Klik hier voor inleiding
heiligen met relikwieën, biecht, aflaat, chrisma, era of tijdsbepaling,
weerspreuken, bloemen.
28
mei of 27 mei, in Engeland op 26 mei, H. Augustinus: Latijn augustus: ‘geheiligd,
gewijd of verheven.’
Augustinus was een Benedictijn en apostel van Engeland,
eerste bisschop van Canterbury (Kantelberg) en is overleden op 26 mei 604. Hij
werd in 596 prior van het St. Andreasklooster op de Monte Coelio in Rome en
werd door paus Gregorius I aan het hoofd van 40 monniken naar Engeland
gezonden. Laurence van Kantelberg, de tweede bisschop van Canterbury,
vergezelde hem. Toen ze Aix en Provence bereikten waren ze ontzet over de
berichten van de wilde eilandbewoners zodat ze naar Rome terug keerden, de paus
benoemde Augustinus als abt en gaf aanbevelingsbrieven aan de Frankische
vorsten mee zodat ze in juli er voor de tweede keer kwamen. Ze landden een 14
km van Canterbury en troffen er monniken en een bloeiende civilisatie aan. Ze
bewoonden grote huizen waarin ze in het afval aten en dronken en waren bewapend
met prachtige messen en zwaarden (Saxen, seax) waarvan ze hun naam afleidden en
vereerden Wodan en Thor. Bertha, de vrouw van Ethelbert, koning van Kent, was
al christin en op 2 juni 597 liet de koning zichzelf dopen. Met nieuwjaar vond
de massadoop van tienduizend nieuwe christenen plaats. Hij stichtte drie
bisschopsplaatsen in Kent, Rochester en Londen en een klooster te
Canterbury. Hij overleed op 26 mei 604
en werd begraven in de kerk van Petrus en Paulus die later naar hem genoemd
werd.
Zijn werk werd onmiddellijk na hem afgebroken, de opvolger
van Ethelbert werd weer heidens en 1200 monniken vielen in Bangor als offer.
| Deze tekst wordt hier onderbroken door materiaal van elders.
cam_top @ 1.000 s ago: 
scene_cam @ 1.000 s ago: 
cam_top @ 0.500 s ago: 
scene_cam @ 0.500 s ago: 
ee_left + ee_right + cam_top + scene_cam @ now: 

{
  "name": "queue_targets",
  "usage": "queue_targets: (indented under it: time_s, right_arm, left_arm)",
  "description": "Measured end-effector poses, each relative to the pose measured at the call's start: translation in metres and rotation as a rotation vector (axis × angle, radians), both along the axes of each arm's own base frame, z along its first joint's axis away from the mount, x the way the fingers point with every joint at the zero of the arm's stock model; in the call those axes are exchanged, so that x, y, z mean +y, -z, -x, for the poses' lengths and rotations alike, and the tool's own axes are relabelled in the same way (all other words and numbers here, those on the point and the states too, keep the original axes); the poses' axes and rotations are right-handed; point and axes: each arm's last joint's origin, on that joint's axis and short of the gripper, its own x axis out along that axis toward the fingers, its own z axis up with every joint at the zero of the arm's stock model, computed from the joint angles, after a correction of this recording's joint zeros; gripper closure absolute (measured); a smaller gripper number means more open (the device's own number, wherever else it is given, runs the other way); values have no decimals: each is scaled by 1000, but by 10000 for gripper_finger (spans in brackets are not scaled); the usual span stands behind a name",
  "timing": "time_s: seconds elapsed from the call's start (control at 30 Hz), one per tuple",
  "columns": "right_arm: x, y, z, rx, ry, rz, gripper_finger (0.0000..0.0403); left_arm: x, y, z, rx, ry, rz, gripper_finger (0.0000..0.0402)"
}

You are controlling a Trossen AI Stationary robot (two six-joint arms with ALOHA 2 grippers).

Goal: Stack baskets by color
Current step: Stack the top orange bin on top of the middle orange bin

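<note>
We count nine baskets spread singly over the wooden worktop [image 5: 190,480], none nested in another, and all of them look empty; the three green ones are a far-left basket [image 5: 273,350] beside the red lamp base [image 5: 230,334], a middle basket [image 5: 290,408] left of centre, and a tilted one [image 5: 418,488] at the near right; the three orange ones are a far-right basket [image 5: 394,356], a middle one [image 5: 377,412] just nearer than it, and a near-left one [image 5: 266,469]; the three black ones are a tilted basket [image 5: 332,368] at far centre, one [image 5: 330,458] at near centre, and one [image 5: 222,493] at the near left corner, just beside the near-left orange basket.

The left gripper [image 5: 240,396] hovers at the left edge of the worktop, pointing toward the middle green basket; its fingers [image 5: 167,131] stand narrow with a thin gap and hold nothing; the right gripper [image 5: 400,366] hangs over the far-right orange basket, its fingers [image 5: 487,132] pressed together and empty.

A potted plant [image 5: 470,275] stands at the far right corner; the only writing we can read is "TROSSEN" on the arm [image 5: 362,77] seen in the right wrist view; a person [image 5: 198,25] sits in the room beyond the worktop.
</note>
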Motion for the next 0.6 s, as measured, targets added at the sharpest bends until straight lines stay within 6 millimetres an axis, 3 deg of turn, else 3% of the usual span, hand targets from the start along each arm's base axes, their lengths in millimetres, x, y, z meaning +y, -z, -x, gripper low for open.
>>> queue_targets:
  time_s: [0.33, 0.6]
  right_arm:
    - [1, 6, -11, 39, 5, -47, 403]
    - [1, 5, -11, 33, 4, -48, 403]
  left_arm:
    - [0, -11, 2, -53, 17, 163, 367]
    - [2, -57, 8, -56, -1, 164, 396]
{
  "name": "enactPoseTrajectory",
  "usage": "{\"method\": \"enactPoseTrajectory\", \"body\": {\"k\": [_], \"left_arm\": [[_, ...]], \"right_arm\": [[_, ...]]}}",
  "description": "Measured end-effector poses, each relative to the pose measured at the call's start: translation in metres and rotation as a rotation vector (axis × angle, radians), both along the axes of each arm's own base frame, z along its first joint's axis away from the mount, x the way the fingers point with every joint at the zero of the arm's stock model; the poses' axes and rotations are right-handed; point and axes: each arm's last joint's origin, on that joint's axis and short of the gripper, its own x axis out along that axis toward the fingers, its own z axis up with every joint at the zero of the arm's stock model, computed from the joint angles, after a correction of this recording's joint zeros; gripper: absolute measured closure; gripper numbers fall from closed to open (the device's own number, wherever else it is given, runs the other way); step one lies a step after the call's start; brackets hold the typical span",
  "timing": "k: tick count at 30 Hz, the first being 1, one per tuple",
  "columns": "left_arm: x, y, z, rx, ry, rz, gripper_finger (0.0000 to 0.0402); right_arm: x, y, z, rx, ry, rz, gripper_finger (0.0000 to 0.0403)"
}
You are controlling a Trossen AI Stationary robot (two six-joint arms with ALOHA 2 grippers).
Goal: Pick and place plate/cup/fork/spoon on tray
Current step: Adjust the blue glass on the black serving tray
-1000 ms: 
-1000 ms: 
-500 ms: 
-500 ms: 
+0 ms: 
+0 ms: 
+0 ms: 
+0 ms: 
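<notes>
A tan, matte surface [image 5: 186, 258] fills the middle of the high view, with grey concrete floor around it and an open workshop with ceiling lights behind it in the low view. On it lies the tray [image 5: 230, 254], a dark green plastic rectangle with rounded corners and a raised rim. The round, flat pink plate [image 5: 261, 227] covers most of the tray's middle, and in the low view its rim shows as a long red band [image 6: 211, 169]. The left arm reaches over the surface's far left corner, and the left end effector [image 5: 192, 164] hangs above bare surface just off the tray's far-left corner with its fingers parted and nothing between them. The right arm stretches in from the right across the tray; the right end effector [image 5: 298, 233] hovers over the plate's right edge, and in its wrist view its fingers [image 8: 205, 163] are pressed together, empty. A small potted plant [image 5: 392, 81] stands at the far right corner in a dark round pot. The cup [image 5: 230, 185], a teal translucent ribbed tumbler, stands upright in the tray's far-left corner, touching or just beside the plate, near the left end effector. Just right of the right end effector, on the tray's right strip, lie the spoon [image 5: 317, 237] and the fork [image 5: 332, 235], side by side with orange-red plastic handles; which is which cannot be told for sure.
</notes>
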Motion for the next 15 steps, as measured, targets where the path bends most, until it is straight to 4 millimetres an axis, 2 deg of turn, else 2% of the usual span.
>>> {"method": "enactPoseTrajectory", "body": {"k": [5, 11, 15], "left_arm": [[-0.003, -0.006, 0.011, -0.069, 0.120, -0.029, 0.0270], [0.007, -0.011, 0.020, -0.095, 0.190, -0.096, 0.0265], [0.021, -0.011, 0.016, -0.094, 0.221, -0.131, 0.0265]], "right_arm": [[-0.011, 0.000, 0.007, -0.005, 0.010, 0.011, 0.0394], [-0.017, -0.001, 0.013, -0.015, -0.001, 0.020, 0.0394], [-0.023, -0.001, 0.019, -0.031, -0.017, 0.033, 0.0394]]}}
Deze Benedictijner monnik wordt als stichter van de Engelse kerk en apostel van
de Angelsaksen beschouwd. De plaats Augustinusga in Friesland is vernoemd naar
Augustinus van Kantelberg. Toch vermeldt de kerk van Augustinusga dat de kerk
vernoemd is naar Aurelius Augustinus, kerkvader, theoloog en filosoof. Die
wordt ook Sint Augustinus genoemd waar verenigingen, kerken en instituten naar
vernoemd zijn.
Hij wordt als bisschop afgebeeld met naast hem een
geknielde koningsfiguur, Ethelbert, in zijn hand houdt hij de schelp waarmee
hij de koning doopt. Aan zijn voeten ontspringt vaak een bron omdat op zijn
gebed een bron ontsprong toen hij wilde dopen.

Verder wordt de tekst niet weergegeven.